→ **EXERCISE BRIEF**
Answer with the number of lines in the listing below that contain the word "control", and nothing else.

→ **EXERCISE INPUTS**
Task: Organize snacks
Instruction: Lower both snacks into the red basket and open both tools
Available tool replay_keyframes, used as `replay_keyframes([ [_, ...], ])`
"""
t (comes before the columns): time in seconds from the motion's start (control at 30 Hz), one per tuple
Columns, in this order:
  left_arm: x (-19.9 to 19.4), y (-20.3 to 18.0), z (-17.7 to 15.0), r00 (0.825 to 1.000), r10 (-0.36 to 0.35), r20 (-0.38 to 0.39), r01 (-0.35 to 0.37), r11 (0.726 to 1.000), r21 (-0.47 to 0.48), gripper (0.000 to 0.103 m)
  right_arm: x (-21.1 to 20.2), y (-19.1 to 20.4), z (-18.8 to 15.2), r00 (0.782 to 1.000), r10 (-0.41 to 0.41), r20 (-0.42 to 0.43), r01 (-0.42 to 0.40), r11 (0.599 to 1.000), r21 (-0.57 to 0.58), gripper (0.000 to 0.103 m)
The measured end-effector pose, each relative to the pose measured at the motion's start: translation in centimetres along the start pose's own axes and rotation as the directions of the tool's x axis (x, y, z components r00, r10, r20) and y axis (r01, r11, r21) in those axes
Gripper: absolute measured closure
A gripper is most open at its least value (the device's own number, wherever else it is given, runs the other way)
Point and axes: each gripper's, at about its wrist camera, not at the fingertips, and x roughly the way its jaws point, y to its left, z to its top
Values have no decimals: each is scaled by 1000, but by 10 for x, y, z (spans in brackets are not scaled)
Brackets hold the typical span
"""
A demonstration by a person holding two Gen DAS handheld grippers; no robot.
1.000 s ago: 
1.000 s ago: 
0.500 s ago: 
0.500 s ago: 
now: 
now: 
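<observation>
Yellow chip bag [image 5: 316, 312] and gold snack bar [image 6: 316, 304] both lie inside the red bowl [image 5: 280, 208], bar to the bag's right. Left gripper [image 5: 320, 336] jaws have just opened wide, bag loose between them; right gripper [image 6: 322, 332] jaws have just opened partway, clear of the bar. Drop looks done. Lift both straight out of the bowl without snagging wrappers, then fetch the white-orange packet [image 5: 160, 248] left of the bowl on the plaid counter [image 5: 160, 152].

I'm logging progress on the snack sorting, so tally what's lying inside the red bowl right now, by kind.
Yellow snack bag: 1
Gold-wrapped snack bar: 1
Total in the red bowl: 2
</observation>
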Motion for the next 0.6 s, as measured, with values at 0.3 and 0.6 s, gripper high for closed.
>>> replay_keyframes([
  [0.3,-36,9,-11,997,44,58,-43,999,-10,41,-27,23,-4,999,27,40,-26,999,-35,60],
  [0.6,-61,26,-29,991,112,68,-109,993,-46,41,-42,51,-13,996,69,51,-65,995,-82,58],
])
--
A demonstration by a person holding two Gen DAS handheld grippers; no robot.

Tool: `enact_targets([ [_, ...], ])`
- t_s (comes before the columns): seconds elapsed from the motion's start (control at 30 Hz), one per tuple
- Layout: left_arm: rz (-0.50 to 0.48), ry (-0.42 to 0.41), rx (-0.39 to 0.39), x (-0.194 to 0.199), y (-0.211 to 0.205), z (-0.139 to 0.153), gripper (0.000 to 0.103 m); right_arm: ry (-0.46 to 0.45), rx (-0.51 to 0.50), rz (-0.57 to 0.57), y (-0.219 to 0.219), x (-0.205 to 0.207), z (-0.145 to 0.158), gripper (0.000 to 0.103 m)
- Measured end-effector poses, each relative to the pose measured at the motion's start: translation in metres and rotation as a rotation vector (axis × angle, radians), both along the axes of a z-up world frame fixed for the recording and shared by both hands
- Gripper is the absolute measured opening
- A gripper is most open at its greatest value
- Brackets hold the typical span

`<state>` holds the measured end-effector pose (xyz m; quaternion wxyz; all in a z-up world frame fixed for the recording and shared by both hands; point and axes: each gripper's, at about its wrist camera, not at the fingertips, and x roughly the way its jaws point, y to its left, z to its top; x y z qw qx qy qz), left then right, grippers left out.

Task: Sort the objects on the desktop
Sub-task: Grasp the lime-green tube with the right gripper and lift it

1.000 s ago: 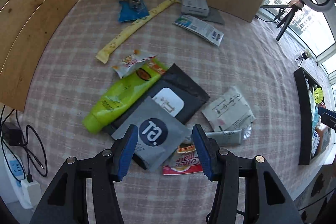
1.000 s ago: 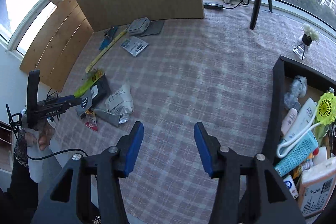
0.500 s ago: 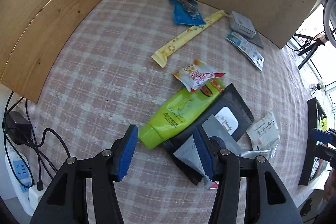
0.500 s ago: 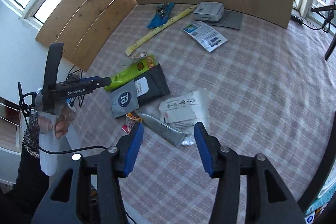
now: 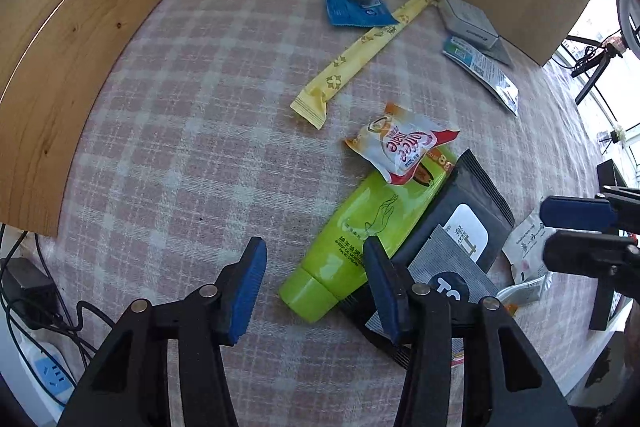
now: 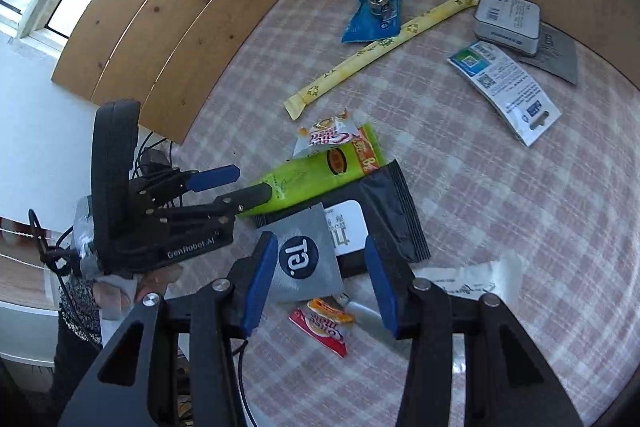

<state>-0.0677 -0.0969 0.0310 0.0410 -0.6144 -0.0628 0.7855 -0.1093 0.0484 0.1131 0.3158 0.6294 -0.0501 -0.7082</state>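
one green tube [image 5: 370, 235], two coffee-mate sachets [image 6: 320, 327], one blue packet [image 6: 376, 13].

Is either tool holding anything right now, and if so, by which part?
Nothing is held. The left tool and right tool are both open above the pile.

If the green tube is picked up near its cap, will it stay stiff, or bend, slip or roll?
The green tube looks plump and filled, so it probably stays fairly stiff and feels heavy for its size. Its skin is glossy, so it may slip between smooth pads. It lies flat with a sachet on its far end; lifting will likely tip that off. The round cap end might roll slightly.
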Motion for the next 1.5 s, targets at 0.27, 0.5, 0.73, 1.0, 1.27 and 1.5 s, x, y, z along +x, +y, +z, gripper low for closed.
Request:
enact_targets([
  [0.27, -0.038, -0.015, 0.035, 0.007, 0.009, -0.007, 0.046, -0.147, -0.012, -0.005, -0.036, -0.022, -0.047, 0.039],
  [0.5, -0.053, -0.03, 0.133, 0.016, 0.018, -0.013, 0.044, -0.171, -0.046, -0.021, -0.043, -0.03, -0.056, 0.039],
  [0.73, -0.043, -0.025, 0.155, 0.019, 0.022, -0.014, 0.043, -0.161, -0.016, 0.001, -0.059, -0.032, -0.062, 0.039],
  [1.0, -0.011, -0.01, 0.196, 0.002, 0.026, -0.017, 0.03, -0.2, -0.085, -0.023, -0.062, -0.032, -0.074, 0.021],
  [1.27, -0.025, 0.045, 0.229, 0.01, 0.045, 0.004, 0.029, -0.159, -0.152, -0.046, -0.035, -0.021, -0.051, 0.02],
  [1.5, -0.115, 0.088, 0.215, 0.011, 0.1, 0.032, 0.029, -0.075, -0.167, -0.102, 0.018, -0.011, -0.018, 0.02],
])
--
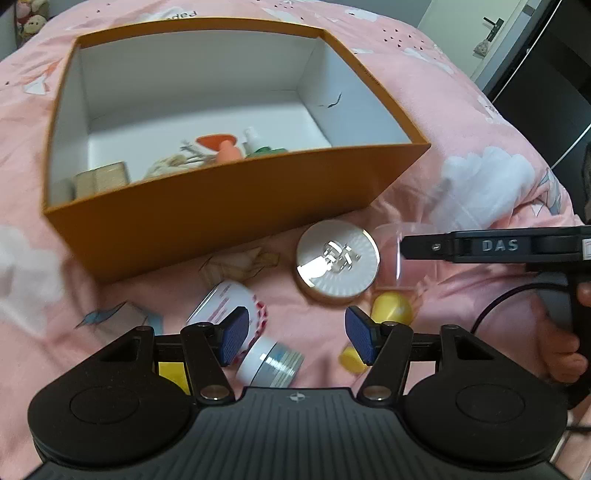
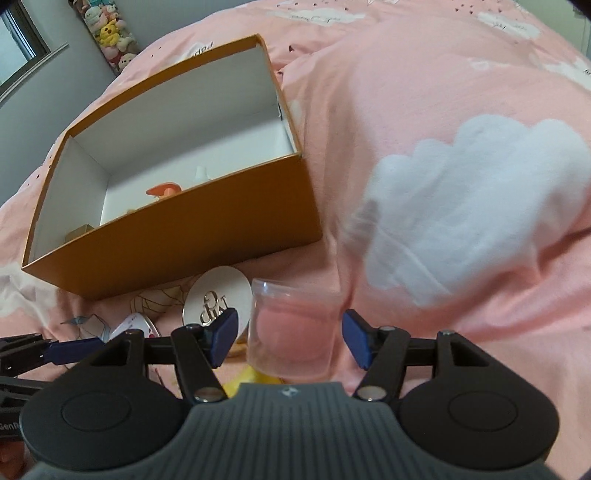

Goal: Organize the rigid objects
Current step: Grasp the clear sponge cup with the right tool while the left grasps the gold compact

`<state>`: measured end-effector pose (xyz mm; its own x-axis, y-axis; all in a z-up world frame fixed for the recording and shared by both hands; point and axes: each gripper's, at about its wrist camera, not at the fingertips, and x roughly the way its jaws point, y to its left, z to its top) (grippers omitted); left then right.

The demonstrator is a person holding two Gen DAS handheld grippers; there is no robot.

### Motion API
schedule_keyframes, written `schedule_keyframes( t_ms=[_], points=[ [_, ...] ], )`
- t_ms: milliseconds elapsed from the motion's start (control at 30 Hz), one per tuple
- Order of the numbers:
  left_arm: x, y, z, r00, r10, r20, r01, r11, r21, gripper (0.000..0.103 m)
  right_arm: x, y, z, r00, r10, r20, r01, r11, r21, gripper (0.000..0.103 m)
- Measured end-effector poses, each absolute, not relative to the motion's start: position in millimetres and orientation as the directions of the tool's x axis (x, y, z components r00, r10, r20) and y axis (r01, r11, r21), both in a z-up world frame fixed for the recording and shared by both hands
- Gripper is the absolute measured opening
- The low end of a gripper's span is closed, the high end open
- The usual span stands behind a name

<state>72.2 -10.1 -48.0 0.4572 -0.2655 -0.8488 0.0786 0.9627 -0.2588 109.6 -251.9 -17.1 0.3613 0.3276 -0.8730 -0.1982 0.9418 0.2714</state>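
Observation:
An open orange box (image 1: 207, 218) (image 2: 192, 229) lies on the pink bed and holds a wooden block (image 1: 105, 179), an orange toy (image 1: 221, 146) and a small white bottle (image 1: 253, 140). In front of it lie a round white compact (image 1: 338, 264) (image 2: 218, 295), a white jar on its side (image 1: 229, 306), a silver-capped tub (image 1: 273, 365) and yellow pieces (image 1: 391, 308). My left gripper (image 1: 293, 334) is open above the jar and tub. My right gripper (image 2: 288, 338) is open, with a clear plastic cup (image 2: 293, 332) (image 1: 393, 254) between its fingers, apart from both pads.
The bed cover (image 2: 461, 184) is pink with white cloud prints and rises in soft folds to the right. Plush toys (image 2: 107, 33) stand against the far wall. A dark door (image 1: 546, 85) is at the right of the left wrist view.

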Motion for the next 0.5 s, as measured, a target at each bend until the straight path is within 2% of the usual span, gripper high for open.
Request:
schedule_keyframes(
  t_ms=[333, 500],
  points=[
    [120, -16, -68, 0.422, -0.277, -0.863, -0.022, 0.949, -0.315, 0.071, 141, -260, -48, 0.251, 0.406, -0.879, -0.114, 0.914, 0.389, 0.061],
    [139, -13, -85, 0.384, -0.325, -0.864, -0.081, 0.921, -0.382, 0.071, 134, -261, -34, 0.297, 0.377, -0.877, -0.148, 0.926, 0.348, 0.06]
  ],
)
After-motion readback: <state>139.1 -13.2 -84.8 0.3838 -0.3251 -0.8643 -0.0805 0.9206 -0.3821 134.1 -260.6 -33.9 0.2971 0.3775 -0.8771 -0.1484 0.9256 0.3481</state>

→ **WRITTEN RESPONSE**
3